Night is a mystic temple. Its dome the stars, its pillars the great trees, its portals veiled with the draperies of sunset and sunrise.
He who would enter this temple should pause when twilight transforms boisterous day into calmness and peace, inviting his soul to awaken and witness nature's hidden operations. For he will see that as the tranquility of the sunset hour softens the vivid contrasts of day, so the peace of man's spirit will bring the anxieties of brain-mind problems into a truer perspective.
Thus he may step forward fearlessly, receptive to the sacredness of the dusk that men sense but do not understand. Perhaps his thought dwells on the unfathomable mysteries of sleep as he observes little children transformed from human dynamos into angels slumbering peacefully; men and women relaxing for a few hours from the incessant demands of home and work, before retiring. Then, at last, after a time of prayer or meditation, sleep overcomes him, freeing his soul to go about its own celestial business. Time ceases to exist save for the measured movement of the clock, and the long silent hours slip by before the wandering soul returns. The weary brain, exhausted body, tired psychological nature renew themselves with miraculous efficiency. Life's consciousness stirs, the mind catches, in a fragmentary dream, a faint glimpse of the spirit's free journeying. The sleeper awakens to arouse his household and prepare for another day.
Now the lights of the temple are extinguished. The luminous stars have faded. The visiting pilgrim has withdrawn, yet the dawn's atmosphere vibrates with a hymn of gratitude, and aspiration for the strength and wisdom to sustain him on his pilgrimage through the ensuing twelve or fourteen hours. For now with his spiritual consciousness enshrouded by the illusions of earthly life, bewildered and deafened by the impact of his physical senses, he will be tested in a thousand different ways — his patience, honesty, his selflessness, and his love will be challenged again and again. Will the voice of the spirit or the man of flesh respond to the challenge?
If the former, the temple at evening will receive him joyously as one of its own, and in time, as one reborn, he will go forth into the day that has no night.

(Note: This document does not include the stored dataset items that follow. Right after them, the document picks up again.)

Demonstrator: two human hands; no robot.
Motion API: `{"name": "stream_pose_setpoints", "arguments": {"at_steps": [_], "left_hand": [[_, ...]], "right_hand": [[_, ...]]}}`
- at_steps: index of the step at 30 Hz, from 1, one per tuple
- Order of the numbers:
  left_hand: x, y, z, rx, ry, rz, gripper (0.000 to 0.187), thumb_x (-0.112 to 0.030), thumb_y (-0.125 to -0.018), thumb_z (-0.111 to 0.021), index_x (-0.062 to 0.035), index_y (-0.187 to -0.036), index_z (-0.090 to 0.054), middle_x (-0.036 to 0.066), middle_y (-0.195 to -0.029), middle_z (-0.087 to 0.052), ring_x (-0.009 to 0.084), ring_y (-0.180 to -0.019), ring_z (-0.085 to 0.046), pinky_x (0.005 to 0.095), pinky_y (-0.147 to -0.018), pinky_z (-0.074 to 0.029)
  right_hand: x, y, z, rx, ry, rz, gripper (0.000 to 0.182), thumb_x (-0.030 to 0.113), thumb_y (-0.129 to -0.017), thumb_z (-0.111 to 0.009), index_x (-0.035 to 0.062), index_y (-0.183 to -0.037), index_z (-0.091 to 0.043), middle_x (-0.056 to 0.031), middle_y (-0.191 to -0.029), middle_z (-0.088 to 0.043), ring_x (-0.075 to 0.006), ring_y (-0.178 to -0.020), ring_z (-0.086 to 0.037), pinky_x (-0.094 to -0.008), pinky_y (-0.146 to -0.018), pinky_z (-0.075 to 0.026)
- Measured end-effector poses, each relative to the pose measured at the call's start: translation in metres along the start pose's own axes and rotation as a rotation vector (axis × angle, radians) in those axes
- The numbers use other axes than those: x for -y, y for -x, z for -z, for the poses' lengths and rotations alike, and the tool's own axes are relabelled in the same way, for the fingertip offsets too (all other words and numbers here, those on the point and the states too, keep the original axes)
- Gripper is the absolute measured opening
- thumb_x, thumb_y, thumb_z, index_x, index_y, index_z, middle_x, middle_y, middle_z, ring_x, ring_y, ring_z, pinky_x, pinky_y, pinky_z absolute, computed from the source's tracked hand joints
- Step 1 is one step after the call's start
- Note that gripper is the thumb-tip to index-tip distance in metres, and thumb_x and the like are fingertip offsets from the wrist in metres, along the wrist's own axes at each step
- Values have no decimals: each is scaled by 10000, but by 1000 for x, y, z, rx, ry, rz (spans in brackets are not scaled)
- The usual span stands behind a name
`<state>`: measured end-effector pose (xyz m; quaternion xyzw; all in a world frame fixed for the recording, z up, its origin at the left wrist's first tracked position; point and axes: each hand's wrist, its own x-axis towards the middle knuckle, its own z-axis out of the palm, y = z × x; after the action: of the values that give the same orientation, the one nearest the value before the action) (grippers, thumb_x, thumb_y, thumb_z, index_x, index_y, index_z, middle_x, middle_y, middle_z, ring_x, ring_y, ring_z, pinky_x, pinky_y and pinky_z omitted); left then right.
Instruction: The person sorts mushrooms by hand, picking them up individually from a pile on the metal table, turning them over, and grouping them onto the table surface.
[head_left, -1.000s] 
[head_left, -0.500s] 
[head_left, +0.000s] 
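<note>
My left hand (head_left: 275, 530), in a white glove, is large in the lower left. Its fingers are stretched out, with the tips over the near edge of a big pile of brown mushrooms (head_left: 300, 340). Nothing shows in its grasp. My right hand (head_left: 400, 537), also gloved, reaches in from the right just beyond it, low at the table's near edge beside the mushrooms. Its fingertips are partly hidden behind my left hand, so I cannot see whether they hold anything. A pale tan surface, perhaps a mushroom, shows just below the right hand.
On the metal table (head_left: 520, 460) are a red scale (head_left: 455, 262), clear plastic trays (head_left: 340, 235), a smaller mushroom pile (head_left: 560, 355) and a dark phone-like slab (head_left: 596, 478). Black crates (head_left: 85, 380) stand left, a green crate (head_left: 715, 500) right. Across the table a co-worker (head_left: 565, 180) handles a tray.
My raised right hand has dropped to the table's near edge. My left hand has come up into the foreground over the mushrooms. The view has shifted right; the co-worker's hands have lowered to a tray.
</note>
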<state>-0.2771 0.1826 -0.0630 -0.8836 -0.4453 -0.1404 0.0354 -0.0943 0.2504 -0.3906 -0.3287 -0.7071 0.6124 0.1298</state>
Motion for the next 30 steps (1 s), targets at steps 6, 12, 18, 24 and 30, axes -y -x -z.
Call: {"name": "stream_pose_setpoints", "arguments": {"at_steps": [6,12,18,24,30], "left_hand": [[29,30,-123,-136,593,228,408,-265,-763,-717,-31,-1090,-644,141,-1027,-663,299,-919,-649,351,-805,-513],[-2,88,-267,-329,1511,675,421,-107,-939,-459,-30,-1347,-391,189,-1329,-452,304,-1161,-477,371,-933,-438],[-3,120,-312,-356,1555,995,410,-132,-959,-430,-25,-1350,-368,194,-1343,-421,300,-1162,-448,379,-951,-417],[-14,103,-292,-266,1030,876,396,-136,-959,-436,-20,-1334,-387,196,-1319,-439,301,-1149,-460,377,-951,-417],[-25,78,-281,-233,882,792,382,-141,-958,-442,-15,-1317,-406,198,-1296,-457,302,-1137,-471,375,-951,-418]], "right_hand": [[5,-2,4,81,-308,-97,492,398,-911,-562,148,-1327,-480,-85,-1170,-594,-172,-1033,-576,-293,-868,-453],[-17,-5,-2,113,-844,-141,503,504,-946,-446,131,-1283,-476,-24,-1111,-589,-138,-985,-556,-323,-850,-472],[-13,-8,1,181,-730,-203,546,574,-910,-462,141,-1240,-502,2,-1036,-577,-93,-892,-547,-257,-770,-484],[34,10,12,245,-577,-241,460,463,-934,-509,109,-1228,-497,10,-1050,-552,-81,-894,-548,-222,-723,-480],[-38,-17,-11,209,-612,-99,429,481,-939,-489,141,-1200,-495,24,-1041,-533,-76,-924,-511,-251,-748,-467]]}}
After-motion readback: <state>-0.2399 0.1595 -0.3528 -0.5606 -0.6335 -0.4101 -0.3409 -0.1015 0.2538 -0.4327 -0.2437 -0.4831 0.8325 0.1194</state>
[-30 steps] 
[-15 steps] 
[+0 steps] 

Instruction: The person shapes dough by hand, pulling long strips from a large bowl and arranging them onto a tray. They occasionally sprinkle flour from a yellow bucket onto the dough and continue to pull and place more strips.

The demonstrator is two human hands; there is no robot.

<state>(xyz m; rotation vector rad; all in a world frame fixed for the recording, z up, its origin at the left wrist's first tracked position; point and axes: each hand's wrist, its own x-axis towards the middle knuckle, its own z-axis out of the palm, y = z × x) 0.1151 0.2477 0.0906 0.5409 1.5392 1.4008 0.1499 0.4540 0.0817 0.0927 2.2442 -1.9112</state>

If, however, the demands of the earthly man cry too loudly he must remain encumbered to walk in darkness although the sun shines overhead. The temple doors will be invisible until, once more responsive to the beauty and silence of evening, he feels a divine power moving upon the earth, hears within the quiet of his own heart the stirrings of a god. Then he too may step unafraid into the darkness which is but the vestibule to the Temple of eternal Light.